3. Xanana Still Refuses To Be Timor Lorosae President (Suara Timor Lorosae, Front Page headline)

Excerpts of Xanana’s interview with a delegation of 18 Indonesian journalists at the CNRT press room.

Journalists: You had previously said Timor Lorosae needs fresh, new blood. Does it mean you are declining to be the presidential candidate in the forthcoming election?

Xanana: Yes. Because I have always stressed that you have to separate the previous struggle from the future struggle. This might be difficult for many people to accept, but it has to be this way. We have to separate the time in our struggle when everyone had his or own responsibilities.
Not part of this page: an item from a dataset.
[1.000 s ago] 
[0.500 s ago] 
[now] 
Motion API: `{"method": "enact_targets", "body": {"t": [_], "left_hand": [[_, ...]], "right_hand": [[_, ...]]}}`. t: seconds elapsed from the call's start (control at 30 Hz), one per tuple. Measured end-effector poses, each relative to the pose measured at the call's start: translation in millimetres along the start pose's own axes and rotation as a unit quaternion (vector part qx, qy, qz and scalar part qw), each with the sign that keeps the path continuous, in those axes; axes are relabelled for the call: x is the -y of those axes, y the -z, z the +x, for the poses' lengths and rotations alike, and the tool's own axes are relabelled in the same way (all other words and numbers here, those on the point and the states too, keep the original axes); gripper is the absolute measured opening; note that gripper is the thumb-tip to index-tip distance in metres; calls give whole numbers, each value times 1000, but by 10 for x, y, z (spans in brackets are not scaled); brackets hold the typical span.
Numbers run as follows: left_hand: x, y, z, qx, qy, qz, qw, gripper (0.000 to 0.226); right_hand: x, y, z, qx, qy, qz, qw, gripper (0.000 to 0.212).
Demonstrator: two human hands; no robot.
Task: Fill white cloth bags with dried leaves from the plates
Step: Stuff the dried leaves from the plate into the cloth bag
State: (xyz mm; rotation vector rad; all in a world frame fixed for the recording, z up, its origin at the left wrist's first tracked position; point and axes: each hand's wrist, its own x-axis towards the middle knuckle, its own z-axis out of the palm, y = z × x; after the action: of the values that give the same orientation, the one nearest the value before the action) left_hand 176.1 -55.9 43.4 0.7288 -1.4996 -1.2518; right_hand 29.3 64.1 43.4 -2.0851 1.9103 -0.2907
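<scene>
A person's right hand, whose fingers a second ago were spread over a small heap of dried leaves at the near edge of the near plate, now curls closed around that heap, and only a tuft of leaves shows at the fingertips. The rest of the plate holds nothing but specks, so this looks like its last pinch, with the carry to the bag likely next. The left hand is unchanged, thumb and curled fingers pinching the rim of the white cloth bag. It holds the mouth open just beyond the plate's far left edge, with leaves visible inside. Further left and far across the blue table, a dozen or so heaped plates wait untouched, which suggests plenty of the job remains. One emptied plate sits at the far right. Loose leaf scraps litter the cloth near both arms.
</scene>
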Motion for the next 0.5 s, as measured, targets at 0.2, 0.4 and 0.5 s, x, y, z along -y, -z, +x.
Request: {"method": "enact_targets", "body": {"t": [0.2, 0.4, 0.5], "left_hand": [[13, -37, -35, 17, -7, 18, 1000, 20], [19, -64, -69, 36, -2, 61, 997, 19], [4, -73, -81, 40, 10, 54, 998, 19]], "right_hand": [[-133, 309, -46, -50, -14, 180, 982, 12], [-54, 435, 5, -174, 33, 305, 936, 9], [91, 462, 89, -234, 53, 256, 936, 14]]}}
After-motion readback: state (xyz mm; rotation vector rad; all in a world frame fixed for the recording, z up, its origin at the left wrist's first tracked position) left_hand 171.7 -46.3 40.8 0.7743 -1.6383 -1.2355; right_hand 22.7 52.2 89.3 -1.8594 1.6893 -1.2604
Let that not be an excuse of them now to say: “Oh, because previously I had such and such a position, now I must be in such and such a place”.

When we were fighting for our freedom, everyone had responsibilities ­ even the most ordinary person had to suffer and die in the struggle.

Journalists: If you are not ready to be President, won’t there be a possibility that the country could face the same fatalities as in 1974-75 because of a power struggle?

Xanana: I don’t think it has to be that way. We in East Timor are currently in a difficult transition period, like in Indonesia. We have to duly consider all processes ­ social, political, cultural ,mental. When we say because of this, that will happen, then we have to think: if we want to live in harmony what have we got to do?

We have to ask ourselves what we can do so that it [1974-75 fatalities] does not happen. That must form the basis of our thinking principles. Because of that we have to talk to all the political parties, discuss with society and the ordinary people, so that the incidents of 1974-75 will not be repeated in Timor Lorosae.

We have to have political wisdom and tolerance if we do not want to experience the same bitterness as previously. We have to have mutual trust and accept differences between one another. This is one aspect of democracy.

Because of this, I urge the political parties not to use differences to make enemies. It best at this early stage, that we educate the people to believe in democracy as a system, and not pin their hopes on individuals. They have to believe in justice, in democracy, in human rights so that we can walk on the difficult path [to independence].

If we do not do this, it means we have failed to educate the people to trust the [democratic] system. Then it means people will continue to cling on to symbols for unity and only to one person for uniting them.

Journalists: What happens in a situation where you reject being the President but the people hold demonstrations to make it make it known that they want you as their first President?

Xanana: The issue of demonstrations is not new. It happens everywhere ­ we see the demonstrations on SCTV and RCTI, when it happens in Jakarta, Surabaya or other places in Indonesia. But in East Timor, if there are demonstrations it’s usually small. People are still hungry, they don’t have jobs, they don’t have houses. I think you don’t realize the problems we are facing. There are still a lot of problems.

Journalists: But Xanana, even if the East Timorese people are hungry they will still demonstrate for something that they firmly believe in.

Xanana: I think it won’t happen if people realize from the start that we have to think objectively. We have to believe in the [democratic] system. People must not put their hopes on only one man. They must trust the system …

Journalists: If the people want you as their President, it’s the same as receiving orders from God ­ vox populi; vox Dei

Xanana: (Laughing) Now I’m being judged by Indonesian journalists. We must see whether the people are voicing their opinions from a list of presidential candidates put up by the political parties. If I do not offer myself as a presidential candidate, how can my name be on the list? How can they people choose me?

Journalists: Mr Mario Carrascalao’s party, the PSD, has made it known that they are going to nominate you as the country’s first president.

Xanana: (laughing again) They can, but I also have the right to reject. That is my democratic right.

Journalists: Then do you consider yourself as Lee Kuan Yew in Singapore?

Xanana: I am an ordinary person. There are many ways to contribute to Timor Lorosae to ensure the democratic process functions well.